1.2. Literature on buildability assessment

1.2.1. Theory

The transformation of printing concrete mixtures from a plastic state to a brittle state accompanies the development of shear and compressive strengths, as well as stiffness. This transition is predominantly governed by two interrelated processes: the physical phenomenon involving binder particle flocculation at rest and the chemical phenomenon associated with the formation of hydration products at the contact points between binder and aggregate particles [40]. Upon contact with water, binder particles undergo flocculation, catalyzing a three-dimensional structural build-up; nevertheless, this structure can disintegrate under shearing forces and reassemble when allowed to rest [41]. Concurrently, synthesising hydration products from the chemical reaction between binders, water, and admixtures significantly improves fresh concrete's green strength and stiffness [42]. Commencing at the nano and microscales, these processes evolve progressively, developing a three-dimensional structural lattice that facilitates the hardening of fresh concrete and provides resistance to external stresses.
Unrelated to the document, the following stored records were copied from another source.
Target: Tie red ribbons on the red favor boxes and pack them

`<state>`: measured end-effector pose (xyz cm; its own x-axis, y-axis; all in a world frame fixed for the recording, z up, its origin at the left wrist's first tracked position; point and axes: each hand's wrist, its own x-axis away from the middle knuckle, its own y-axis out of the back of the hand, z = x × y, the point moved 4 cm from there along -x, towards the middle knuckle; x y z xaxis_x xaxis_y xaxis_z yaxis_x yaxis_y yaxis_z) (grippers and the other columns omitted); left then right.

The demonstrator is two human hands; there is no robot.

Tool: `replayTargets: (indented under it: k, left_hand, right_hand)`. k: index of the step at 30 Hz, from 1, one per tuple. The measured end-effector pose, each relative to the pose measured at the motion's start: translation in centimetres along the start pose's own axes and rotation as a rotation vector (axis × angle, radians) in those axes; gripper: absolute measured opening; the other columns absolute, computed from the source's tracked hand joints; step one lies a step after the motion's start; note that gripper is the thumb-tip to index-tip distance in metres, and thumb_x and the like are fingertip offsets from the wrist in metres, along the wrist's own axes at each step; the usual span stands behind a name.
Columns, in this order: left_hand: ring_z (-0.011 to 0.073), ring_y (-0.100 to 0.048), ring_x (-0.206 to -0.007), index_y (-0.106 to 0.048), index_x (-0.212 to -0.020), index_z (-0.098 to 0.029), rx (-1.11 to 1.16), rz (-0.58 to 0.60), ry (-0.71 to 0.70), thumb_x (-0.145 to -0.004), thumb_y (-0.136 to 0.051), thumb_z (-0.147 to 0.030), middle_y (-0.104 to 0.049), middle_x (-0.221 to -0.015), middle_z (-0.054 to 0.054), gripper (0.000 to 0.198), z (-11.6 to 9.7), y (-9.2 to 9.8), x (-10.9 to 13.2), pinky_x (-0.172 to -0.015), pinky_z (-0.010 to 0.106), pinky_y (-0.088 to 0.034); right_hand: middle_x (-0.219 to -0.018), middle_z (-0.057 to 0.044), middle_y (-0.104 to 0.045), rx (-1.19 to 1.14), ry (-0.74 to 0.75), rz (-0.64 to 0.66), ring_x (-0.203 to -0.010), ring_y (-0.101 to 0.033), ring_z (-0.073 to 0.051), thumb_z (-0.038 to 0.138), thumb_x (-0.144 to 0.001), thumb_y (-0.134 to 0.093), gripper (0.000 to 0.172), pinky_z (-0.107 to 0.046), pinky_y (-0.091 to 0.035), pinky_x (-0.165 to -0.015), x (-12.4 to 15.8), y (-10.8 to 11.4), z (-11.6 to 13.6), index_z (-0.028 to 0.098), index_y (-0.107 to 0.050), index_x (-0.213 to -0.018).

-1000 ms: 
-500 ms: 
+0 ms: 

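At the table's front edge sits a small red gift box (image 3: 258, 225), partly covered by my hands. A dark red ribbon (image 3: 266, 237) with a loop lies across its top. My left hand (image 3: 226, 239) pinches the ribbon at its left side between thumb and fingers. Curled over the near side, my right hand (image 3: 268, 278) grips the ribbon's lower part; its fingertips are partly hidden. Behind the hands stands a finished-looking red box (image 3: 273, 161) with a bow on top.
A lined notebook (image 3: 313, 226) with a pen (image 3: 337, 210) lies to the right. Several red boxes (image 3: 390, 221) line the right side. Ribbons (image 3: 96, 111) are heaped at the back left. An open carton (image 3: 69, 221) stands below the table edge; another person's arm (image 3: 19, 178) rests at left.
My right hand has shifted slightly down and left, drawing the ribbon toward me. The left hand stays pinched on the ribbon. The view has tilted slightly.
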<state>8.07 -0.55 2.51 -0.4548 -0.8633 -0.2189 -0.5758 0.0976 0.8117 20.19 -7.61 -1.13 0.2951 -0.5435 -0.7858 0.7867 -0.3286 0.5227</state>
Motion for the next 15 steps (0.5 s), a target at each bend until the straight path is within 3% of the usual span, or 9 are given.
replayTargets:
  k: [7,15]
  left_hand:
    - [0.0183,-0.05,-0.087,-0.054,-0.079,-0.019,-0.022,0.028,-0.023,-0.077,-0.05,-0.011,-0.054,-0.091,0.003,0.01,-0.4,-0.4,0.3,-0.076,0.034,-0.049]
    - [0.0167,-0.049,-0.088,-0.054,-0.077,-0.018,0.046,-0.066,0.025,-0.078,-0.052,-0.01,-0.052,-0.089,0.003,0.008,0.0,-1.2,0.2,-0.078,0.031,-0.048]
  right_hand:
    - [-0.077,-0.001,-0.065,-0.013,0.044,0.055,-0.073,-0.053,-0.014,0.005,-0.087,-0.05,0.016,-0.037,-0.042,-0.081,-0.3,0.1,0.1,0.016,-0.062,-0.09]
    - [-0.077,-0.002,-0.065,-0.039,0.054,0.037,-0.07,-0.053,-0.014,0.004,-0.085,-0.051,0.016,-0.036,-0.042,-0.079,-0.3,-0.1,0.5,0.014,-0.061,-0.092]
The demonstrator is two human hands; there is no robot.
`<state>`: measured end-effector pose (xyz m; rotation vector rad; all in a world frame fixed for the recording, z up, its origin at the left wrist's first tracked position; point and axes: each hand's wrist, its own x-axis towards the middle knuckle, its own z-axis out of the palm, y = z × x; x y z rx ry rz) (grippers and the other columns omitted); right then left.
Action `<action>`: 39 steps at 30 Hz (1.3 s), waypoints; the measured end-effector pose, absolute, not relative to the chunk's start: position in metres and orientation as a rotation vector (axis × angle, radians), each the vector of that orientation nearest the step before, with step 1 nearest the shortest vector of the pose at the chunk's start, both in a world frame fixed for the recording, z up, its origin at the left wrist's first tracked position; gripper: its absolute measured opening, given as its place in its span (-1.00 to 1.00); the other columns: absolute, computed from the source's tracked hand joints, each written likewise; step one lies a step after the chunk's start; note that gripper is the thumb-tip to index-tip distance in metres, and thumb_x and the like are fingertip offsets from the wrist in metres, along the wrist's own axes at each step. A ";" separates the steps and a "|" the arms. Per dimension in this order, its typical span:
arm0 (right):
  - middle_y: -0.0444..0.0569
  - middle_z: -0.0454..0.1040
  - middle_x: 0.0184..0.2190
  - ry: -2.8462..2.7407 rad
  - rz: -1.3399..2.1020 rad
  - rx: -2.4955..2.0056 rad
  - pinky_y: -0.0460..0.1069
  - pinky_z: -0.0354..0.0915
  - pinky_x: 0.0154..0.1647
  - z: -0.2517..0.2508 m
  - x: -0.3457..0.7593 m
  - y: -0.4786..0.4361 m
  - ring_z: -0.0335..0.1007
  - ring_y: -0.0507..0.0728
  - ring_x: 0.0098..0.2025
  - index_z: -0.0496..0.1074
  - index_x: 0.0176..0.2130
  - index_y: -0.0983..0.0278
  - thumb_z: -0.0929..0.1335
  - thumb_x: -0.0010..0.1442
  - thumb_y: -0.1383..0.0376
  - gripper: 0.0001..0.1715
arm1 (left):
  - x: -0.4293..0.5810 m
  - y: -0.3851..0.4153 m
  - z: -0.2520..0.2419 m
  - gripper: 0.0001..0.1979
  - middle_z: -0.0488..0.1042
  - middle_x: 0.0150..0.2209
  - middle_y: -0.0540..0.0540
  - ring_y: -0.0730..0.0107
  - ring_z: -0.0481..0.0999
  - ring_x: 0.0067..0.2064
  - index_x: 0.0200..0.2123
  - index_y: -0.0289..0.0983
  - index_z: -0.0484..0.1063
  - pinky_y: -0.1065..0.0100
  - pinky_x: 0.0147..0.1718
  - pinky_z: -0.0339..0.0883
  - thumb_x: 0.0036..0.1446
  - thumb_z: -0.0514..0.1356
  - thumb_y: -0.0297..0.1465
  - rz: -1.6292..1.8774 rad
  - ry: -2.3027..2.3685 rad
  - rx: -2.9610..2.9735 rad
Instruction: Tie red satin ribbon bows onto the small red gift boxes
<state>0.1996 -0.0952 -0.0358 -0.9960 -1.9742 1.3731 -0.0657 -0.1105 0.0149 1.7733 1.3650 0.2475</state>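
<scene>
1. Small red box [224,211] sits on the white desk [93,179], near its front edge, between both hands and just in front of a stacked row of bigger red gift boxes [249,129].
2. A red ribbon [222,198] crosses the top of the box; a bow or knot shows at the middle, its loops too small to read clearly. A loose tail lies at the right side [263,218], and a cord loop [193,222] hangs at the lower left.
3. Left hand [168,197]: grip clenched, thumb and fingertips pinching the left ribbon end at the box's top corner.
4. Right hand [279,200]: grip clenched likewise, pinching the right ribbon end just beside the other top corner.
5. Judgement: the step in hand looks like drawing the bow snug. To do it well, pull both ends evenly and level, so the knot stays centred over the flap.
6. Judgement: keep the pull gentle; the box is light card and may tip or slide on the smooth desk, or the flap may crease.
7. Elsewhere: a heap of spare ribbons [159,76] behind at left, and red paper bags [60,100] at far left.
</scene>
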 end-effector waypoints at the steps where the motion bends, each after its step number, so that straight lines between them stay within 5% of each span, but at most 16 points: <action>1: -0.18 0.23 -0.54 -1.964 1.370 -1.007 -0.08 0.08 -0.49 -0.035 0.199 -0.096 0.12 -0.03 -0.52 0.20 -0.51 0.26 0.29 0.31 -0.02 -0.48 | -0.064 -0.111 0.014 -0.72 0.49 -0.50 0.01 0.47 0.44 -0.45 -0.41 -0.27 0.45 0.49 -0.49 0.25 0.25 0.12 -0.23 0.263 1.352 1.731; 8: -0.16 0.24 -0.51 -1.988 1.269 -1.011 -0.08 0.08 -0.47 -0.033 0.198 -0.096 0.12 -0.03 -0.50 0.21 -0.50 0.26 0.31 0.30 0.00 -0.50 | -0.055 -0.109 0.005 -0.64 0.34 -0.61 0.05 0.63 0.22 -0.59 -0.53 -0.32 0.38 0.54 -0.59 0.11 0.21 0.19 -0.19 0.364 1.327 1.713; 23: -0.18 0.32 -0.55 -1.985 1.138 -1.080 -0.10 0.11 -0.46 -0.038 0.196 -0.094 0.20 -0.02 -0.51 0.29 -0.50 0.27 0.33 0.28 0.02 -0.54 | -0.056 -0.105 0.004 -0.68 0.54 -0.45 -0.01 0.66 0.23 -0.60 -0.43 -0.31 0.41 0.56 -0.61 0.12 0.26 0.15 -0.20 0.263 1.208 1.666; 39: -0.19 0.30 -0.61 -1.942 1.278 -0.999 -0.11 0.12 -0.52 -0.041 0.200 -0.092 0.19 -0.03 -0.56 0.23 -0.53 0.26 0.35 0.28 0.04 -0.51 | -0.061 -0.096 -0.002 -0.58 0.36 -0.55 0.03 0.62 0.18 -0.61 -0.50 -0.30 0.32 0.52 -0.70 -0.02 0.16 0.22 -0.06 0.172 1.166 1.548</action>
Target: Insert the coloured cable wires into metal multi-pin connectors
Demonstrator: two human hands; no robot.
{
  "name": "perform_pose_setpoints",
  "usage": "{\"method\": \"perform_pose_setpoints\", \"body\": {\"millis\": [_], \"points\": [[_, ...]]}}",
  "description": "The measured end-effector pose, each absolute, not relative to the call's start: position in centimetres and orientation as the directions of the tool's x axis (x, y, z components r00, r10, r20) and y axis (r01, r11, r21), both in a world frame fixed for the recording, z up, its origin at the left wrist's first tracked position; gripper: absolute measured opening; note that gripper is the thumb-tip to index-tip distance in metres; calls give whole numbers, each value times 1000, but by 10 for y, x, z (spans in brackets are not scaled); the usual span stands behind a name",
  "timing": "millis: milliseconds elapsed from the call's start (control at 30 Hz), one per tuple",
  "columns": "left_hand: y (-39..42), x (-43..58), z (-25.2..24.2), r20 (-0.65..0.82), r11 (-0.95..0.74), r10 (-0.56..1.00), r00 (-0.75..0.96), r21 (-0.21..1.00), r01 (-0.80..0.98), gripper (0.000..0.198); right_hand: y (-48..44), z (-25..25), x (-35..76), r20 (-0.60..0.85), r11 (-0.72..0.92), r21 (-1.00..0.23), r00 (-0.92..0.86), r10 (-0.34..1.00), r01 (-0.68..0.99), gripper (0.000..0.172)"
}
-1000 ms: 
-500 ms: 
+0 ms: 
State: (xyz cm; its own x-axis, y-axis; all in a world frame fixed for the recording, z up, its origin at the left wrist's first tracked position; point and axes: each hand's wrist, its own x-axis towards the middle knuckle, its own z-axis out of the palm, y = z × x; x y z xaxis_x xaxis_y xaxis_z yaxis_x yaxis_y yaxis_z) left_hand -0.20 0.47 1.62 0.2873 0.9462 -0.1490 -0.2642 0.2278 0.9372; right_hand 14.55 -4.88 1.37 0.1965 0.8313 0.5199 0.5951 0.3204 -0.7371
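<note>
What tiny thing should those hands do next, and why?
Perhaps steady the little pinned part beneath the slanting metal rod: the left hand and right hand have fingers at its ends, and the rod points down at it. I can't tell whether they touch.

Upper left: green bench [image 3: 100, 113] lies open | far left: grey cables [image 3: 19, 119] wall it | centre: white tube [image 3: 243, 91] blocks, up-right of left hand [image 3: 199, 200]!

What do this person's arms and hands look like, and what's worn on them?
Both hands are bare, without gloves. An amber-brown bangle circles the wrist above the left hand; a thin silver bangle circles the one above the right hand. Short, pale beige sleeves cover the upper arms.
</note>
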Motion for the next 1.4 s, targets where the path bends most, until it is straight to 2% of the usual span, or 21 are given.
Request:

The hardening of the fresh printable concrete can be characterised by Roussel’s linear model [41], as given in Equation (1). (1) ${\tau }_{0(t)}={\tau }_{0,0}+A_{\mathrm{thix}}\ast t_{\mathrm{rest}}$(1) Where ${\tau }_{0,0}$ is the initial yield stress and $t_{\mathrm{rest}}$, represents the elapsed resting time. [43,44]. $A_{\mathrm{thix}}$ denotes the structuration rate or structural build-up rate which is fundamental for buildability (successful stacking of concrete layers) during the 3D concrete printing process [40]. The time-dependent yield stress $({\tau }_{0(t)})$, a crucial property for understanding and optimising 3D concrete printing (3DCP) processes [45], can also be described using other models such as Perrot’s exponential model [40], and Kruger's bilinear model [26].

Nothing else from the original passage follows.